Problem description -
Nothing but the lines from the one containing "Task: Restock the" to the end of the material should be returned, each exactly as written.

Dataset excerpt -
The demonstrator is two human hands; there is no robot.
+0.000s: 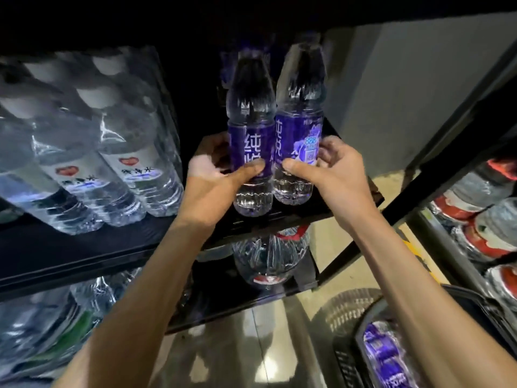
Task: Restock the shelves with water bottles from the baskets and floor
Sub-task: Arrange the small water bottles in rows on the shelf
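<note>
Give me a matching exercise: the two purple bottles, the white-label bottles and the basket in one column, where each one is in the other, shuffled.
Things:
1. left purple bottle
2. right purple bottle
3. white-label bottles
4. basket

Places:
A. gripped by the right hand
B. low at the right
C. gripped by the left hand
D. on the shelf at the left

Pairs: 1-C, 2-A, 3-D, 4-B
</note>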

Exercise solution -
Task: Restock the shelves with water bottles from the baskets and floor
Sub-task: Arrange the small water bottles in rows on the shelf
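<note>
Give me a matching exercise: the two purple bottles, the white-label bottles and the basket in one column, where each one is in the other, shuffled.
Things:
1. left purple bottle
2. right purple bottle
3. white-label bottles
4. basket

Places:
A. gripped by the right hand
B. low at the right
C. gripped by the left hand
D. on the shelf at the left

Pairs: 1-C, 2-A, 3-D, 4-B
</note>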

Nothing further remains in the output.